What this task involves: In the data below, find the line containing "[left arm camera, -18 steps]", then set down that line and every later line up to and including the line containing "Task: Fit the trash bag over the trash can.", exactly.

Data items:
##########

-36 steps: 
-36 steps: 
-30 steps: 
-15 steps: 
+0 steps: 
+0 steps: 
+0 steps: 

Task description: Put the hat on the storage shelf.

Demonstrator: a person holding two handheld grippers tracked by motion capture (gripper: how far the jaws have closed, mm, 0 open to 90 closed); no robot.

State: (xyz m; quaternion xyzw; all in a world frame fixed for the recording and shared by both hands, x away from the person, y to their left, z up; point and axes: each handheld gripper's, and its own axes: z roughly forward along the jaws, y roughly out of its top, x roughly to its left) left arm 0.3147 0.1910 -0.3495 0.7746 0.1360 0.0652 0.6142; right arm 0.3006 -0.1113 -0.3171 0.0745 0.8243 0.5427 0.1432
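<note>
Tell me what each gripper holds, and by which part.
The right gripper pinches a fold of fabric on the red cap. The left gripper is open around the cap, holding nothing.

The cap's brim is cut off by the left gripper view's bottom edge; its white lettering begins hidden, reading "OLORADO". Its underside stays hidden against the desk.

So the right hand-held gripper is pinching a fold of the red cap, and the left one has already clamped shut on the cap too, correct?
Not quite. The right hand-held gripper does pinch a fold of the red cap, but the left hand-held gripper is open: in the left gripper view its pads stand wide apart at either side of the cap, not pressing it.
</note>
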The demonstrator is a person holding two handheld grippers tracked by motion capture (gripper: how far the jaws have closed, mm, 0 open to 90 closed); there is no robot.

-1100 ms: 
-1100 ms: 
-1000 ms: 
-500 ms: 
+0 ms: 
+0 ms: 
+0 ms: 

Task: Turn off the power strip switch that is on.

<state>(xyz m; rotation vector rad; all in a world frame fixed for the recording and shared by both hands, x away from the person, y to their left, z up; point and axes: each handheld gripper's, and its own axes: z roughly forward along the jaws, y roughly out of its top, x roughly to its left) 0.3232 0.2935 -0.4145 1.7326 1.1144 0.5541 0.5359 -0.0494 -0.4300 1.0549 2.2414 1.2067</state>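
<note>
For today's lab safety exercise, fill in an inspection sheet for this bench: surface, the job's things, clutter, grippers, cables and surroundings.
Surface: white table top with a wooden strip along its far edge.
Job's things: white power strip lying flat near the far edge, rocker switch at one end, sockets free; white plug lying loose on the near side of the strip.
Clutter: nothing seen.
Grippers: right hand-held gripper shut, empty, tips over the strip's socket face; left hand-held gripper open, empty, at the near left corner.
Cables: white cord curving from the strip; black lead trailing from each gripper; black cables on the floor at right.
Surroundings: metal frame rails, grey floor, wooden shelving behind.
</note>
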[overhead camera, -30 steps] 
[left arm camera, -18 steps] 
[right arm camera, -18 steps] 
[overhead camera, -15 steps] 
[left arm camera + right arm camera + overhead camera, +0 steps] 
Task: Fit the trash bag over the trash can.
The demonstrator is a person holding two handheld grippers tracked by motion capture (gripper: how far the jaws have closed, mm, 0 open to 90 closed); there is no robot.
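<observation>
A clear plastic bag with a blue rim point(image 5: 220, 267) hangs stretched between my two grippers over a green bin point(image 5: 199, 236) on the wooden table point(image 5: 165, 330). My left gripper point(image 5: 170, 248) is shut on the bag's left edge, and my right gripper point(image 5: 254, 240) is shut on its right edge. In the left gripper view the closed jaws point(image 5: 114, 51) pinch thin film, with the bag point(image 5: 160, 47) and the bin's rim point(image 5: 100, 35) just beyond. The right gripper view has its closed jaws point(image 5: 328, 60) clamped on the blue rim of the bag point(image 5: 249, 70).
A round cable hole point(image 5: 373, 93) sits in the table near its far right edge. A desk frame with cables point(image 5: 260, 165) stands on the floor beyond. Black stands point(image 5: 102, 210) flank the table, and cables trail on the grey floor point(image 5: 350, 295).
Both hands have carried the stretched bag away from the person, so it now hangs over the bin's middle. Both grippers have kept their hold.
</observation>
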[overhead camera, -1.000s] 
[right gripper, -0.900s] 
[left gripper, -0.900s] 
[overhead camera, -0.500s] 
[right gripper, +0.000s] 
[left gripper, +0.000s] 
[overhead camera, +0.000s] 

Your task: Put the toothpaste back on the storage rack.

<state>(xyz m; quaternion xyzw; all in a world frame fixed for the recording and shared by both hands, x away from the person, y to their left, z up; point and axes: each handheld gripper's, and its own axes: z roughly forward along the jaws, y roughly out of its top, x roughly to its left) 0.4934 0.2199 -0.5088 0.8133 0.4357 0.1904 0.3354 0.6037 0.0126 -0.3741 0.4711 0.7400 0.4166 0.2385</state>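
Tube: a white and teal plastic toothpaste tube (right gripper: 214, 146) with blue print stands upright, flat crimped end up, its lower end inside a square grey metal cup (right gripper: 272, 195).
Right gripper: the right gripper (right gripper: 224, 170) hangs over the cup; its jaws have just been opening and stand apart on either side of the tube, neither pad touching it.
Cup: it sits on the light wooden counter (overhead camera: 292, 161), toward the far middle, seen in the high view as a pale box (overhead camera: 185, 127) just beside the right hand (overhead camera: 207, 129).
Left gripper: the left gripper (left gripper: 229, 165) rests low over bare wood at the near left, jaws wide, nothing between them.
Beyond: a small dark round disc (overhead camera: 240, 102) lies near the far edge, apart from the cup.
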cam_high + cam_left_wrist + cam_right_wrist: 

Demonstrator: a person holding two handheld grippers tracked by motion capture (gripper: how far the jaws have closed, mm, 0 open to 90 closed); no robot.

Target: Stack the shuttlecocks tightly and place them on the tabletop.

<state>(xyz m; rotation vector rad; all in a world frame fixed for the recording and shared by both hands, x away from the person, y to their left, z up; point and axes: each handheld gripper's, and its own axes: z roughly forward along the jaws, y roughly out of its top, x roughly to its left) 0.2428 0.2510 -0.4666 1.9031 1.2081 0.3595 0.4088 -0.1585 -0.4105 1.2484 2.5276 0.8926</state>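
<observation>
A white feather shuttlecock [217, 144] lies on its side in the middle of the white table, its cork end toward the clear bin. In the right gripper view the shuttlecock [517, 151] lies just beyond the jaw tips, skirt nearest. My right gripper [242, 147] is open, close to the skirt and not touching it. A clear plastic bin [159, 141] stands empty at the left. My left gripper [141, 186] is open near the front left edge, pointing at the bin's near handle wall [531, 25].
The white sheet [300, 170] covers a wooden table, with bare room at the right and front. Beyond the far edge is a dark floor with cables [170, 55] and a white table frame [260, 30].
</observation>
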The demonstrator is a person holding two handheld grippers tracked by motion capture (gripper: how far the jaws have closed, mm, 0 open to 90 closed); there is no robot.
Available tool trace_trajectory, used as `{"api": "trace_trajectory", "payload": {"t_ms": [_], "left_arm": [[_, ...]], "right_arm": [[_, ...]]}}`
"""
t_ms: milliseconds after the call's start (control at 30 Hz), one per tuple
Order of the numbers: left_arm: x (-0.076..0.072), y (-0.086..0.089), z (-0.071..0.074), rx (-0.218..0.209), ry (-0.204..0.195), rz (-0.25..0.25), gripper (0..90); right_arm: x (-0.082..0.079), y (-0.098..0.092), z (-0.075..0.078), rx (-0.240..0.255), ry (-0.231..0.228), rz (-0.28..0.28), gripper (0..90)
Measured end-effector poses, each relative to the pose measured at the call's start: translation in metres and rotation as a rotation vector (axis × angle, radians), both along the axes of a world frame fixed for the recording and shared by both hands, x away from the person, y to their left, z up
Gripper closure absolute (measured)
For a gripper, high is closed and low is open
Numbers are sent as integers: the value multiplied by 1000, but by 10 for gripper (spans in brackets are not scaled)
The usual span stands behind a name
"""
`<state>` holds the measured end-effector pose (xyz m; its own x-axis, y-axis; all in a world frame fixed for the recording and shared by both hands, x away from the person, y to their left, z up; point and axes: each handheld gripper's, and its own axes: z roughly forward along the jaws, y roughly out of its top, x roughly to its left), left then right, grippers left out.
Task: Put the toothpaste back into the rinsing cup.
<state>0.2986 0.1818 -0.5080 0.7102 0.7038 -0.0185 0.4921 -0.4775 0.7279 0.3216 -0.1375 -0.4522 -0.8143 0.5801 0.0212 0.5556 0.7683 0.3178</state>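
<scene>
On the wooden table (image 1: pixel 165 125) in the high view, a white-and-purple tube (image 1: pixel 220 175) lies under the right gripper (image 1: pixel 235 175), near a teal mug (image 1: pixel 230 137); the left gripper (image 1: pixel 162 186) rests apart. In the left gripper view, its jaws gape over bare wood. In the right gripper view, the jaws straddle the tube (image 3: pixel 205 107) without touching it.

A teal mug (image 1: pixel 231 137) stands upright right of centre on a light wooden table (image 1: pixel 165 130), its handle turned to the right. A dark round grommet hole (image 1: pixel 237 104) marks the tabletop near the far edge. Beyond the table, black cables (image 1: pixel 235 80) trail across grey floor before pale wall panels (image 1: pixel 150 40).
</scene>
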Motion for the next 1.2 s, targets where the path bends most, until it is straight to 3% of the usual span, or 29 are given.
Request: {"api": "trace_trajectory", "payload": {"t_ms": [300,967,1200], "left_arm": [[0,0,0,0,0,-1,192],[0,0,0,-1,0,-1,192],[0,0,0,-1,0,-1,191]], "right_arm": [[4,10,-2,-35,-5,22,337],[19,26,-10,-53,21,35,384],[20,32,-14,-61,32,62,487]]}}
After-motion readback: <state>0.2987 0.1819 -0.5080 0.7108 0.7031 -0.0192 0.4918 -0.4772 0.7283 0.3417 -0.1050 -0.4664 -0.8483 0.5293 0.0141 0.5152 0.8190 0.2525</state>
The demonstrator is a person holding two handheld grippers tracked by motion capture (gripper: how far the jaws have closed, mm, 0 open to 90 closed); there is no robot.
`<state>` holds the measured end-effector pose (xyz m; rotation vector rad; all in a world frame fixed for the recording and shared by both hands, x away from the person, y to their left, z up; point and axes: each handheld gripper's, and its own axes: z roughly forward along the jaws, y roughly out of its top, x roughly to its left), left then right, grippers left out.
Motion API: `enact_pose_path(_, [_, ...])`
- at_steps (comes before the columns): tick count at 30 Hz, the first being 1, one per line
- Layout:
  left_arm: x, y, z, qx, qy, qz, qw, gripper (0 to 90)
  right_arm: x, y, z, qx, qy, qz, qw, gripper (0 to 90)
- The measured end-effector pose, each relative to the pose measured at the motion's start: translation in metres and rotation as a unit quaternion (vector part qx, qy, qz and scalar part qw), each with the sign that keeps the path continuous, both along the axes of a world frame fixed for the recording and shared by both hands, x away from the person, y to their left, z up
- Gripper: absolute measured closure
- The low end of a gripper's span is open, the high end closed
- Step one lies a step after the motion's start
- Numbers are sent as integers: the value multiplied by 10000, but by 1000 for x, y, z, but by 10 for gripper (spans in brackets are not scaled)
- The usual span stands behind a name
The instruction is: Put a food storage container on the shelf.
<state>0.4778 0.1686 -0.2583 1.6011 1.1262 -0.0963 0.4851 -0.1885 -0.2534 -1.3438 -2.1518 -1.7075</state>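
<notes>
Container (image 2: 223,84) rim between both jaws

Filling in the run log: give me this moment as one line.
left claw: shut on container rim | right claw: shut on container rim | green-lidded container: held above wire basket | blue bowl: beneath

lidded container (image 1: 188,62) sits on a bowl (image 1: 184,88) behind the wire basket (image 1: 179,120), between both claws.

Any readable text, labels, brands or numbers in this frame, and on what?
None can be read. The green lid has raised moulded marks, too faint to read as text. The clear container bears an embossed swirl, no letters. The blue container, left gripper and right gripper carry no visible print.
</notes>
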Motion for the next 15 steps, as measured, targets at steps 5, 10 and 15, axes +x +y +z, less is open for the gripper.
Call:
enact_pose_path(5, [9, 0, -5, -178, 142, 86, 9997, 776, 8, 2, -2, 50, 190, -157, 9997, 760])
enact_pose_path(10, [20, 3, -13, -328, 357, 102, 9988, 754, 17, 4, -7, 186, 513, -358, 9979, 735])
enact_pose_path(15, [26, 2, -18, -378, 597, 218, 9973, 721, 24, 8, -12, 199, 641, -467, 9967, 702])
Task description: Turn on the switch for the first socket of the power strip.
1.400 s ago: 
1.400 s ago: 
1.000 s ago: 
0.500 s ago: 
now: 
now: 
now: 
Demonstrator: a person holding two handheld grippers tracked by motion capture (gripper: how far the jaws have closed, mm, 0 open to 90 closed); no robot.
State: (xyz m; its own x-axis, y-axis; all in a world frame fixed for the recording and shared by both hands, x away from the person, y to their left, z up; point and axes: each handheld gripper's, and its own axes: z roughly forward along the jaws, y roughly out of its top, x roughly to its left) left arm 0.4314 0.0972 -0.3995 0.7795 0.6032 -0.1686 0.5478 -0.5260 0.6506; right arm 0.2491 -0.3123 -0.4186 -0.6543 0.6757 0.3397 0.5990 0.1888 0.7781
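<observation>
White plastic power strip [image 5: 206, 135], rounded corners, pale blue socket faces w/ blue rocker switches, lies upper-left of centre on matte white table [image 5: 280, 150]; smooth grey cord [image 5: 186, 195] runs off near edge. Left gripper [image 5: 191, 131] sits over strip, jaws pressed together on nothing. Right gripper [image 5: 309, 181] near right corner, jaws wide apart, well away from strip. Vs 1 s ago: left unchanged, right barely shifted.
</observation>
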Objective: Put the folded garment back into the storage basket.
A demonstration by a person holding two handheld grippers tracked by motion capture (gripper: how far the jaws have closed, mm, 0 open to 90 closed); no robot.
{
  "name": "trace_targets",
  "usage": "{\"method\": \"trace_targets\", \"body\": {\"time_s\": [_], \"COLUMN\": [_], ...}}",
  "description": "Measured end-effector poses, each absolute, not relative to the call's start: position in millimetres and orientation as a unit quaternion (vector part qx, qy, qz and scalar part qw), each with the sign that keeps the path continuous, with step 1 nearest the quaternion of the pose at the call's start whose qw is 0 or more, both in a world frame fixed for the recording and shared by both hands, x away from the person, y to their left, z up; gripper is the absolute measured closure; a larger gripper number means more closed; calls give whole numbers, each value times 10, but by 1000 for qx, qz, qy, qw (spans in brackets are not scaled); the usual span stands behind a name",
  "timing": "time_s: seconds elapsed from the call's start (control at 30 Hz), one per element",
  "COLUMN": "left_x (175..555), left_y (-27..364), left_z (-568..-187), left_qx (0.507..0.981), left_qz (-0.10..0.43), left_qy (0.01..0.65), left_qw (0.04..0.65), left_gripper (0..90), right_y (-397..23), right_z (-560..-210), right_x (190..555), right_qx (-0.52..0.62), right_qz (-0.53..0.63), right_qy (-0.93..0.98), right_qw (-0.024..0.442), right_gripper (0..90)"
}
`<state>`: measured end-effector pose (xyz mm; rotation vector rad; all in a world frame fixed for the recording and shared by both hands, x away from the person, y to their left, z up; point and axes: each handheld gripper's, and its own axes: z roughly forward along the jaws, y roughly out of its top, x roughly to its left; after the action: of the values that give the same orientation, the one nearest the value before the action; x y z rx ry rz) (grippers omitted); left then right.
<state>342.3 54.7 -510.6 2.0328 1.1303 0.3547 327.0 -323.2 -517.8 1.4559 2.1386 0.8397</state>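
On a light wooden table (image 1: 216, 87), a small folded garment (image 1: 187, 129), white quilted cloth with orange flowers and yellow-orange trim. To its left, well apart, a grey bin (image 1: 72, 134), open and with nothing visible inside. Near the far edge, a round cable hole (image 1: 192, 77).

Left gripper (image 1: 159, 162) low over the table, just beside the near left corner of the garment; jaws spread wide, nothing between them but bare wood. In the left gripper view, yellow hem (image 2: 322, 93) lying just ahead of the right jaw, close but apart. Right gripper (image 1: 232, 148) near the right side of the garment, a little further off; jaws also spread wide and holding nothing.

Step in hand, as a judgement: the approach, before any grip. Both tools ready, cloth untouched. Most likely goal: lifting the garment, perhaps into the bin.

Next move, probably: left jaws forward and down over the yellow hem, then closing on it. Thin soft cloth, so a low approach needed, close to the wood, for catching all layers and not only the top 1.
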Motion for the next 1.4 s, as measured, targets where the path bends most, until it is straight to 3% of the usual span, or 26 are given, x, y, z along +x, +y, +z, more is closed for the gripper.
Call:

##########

Exercise answer:
[left arm camera, -18 steps] 
[right arm camera, -18 steps] 
[overhead camera, -15 steps] 
[left arm camera + right arm camera + overhead camera, +0 steps] 
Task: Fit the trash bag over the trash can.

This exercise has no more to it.